§ REQUIRED ACTION
For the records that follow, return only the count of lines containing the string "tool".

*** Opening of SUPPLIED RECORDS ***

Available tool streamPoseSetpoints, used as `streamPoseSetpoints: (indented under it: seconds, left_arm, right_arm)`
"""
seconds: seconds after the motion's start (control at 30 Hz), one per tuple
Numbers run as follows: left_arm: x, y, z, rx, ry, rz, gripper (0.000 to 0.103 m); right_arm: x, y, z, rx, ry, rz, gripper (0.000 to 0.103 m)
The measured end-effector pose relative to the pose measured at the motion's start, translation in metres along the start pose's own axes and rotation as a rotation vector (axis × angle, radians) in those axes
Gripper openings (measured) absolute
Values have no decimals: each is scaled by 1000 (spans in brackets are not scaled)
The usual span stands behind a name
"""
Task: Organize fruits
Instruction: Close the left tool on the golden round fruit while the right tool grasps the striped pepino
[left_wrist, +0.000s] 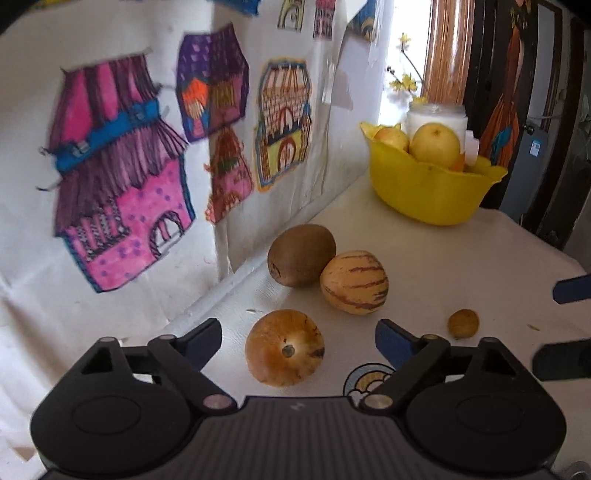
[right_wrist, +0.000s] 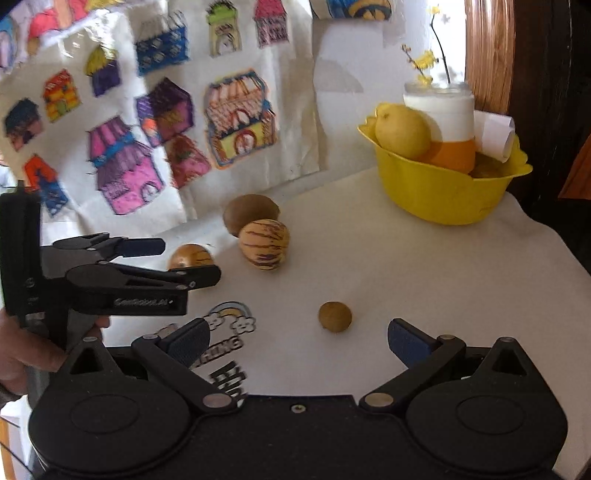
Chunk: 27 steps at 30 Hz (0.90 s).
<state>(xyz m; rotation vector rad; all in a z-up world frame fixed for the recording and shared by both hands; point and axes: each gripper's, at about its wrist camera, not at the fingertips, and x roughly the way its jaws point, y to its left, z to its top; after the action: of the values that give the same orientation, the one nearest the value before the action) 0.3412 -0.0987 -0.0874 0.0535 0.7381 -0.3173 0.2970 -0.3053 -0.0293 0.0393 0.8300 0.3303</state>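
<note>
Fruits lie loose on the white tablecloth (left_wrist: 461, 258), with more heaped in a yellow bowl (left_wrist: 428, 192) at about 1 o'clock from both grippers, at the table's far end. In the left wrist view, the left gripper (left_wrist: 298, 341) is spread wide, and a round tan fruit with its stem end facing the camera (left_wrist: 284, 348) sits between the fingers without touching either of them. Beyond it, toward 12 o'clock, a purple-striped pale fruit (left_wrist: 354, 282) rests against a brown kiwi (left_wrist: 301, 254). A small brown fruit (left_wrist: 463, 324) lies at 2 o'clock, just past the right fingertip.

In the right wrist view, the right gripper (right_wrist: 299, 338) is likewise spread, holding nothing. The small brown fruit (right_wrist: 335, 316) sits just ahead of the gap between its fingers, at 12 o'clock, apart from both pads. The striped fruit (right_wrist: 263, 244) and the kiwi (right_wrist: 250, 214) lie farther off at 11 o'clock; the tan fruit (right_wrist: 190, 256) is at 10 o'clock, partly hidden behind the left gripper (right_wrist: 192, 262).

The bowl (right_wrist: 443, 195) holds a yellow pear-like fruit (right_wrist: 400, 134), other fruit I cannot make out clearly, and a white and orange jar (right_wrist: 447, 122). House drawings (right_wrist: 125, 166) cover the wall behind.
</note>
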Motion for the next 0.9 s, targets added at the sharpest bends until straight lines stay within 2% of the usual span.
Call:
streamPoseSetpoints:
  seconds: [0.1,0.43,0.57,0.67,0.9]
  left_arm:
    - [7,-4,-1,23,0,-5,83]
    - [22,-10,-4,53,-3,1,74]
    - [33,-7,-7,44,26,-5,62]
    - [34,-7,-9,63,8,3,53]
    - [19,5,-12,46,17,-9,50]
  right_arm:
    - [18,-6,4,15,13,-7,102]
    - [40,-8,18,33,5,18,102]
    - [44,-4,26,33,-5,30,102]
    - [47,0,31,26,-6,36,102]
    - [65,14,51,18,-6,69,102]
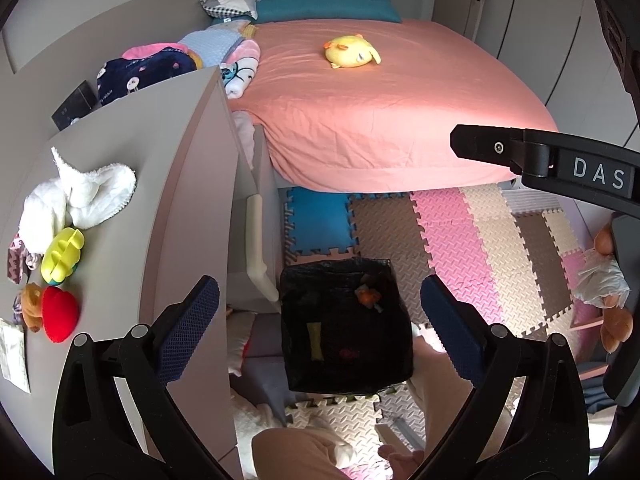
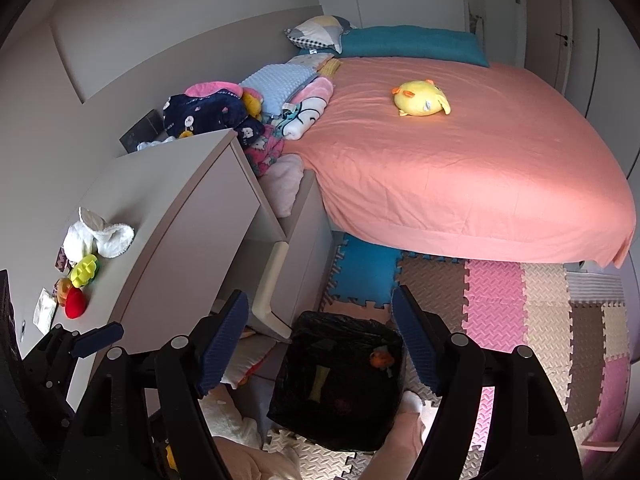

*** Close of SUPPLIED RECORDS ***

§ SOLUTION
2